The FDLP component 308 processes each sub-band in turn. Specifically, the sub-band signal is predicted in the frequency domain and the prediction coefficients form the Hilbert envelope. The residual of the prediction forms the Hilbert carrier signal. The FDLP component 308 splits an incoming sub-band signal into two parts: an approximation part represented by the Hilbert envelope coefficients and an error in approximation represented by the Hilbert carrier. The Hilbert envelope is quantized in the line spectral frequency (LSF) domain by the FDLP component 308. The Hilbert carrier is passed to the DFT component 310, where it is encoded into the DFT domain.
The line spectral frequencies (LSFs) correspond to an auto-regressive (AR) model of the Hilbert carrier and are computed from the FDLP coefficients. The LSFs are vector quantized by the first split VQ 312. A 40th-order all-pole model may be used by the first split VQ 312 to perform the split quantization.
The DFT component 310 receives the Hilbert carrier from the FDLP component 308 and outputs a DFT magnitude signal and DFT phase signal for each sub-band Hilbert carrier. The DFT magnitude and phase signals represent the spectral components of the Hilbert carrier. The DFT magnitude signal is provided to the second split VQ 316, which performs a vector quantization of the magnitude spectral components. Since a full-search VQ would likely be computationally infeasible, a split VQ approach is employed to quantize the magnitude spectral components. The split VQ approach reduces computational complexity and memory requirements to manageable limits without severely affecting the VQ performance. To perform split VQ, the vector space of spectral magnitudes is divided into separate partitions of lower dimension. The VQ codebooks are trained (on a large audio database) for each partition, across all the frequency sub-bands, using the Linde-Buzo-Gray (LBG) algorithm. The bands below 4 kHz have a higher resolution VQ codebook, i.e., more bits are allocated to the lower sub-bands, than the higher frequency sub-bands.

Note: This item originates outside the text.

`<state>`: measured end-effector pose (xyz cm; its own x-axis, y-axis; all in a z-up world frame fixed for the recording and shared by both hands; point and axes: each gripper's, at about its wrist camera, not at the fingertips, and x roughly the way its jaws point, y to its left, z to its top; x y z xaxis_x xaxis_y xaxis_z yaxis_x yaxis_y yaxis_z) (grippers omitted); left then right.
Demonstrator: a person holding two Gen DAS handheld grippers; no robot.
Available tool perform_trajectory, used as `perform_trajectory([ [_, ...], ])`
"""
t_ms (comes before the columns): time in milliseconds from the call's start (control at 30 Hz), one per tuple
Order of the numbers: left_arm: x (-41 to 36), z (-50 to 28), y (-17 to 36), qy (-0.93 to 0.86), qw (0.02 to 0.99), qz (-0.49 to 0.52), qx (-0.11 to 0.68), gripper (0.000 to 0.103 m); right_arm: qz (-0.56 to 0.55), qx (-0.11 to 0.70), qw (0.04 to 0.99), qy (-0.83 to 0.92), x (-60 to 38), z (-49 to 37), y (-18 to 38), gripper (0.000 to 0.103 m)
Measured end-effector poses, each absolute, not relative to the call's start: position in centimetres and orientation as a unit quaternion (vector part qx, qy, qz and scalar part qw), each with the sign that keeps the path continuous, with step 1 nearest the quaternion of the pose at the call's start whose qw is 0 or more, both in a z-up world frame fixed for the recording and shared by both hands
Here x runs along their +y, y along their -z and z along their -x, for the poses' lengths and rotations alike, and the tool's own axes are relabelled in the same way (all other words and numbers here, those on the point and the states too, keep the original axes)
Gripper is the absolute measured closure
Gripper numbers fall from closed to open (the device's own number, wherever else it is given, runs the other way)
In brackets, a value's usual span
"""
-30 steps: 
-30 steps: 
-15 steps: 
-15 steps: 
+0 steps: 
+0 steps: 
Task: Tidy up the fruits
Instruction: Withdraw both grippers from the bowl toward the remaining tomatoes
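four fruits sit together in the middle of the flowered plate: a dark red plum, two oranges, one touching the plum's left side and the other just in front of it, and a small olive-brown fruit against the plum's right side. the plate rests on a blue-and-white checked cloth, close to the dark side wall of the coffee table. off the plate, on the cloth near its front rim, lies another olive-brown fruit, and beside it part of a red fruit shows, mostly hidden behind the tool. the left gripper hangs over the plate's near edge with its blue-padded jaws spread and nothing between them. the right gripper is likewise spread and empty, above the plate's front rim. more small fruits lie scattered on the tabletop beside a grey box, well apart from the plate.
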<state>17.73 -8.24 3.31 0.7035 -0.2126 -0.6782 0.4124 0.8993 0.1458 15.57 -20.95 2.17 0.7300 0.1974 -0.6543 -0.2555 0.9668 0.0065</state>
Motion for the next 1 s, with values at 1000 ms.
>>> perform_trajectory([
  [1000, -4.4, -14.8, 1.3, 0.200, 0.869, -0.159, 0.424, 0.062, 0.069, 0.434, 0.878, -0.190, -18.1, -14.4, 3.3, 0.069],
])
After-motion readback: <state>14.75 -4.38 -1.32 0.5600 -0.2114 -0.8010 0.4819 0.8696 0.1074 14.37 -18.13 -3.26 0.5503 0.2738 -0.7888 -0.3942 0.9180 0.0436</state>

The scalar quantizer 318 performs a non-uniform scalar quantization (SQ) of DFT phase signals corresponding to the Hilbert carriers of the sub-bands. Generally, the DFT phase components are uncorrelated across time. The DFT phase components have a distribution close to uniform, and therefore, have high entropy. To prevent excessive consumption of bits required to represent DFT phase coefficients, those corresponding to relatively low DFT magnitude spectral components are transmitted using lower resolution SQ, i.e., the codebook vector selected from the DFT magnitude codebook is processed by adaptive thresholding in the scalar quantizer 318. The threshold comparison is performed by the phase bit-allocator 320. Only the DFT spectral phase components whose corresponding DFT magnitudes are above a predefined threshold are transmitted using high resolution SQ. The threshold is adapted dynamically to meet a specified bit-rate of the encoder 38.
The temporal mask 314 is applied to the DFT phase and magnitude signals to adaptively quantize these signals. The temporal mask 314 allows the audio signal to be further compressed by reducing, in certain circumstances, the number of bits required to represent the DFT phase and magnitude signals. The temporal mask 314 includes one or more threshold values that generally define the maximum level of noise allowed in the encoding process so that the audio remains perceptually acceptable to users. For each sub-band frame processed by the encoder 38, the quantization noise introduced into the audio by the encoder 38 is determined and compared to a temporal masking threshold. If the quantization noise is less than the temporal masking threshold, the number of quantization levels of the DFT phase and magnitude signals (i.e., number of bits used to represent the signals) is reduced, thereby increasing the quantization noise level of the encoder 38 to approach or equal the noise level indicated by the temporal mask 314. In the exemplary encoder 38, the temporal mask 314 is specifically used to control the bit-allocation for the DFT magnitude and phase signals corresponding to each of the sub-band Hilbert carriers.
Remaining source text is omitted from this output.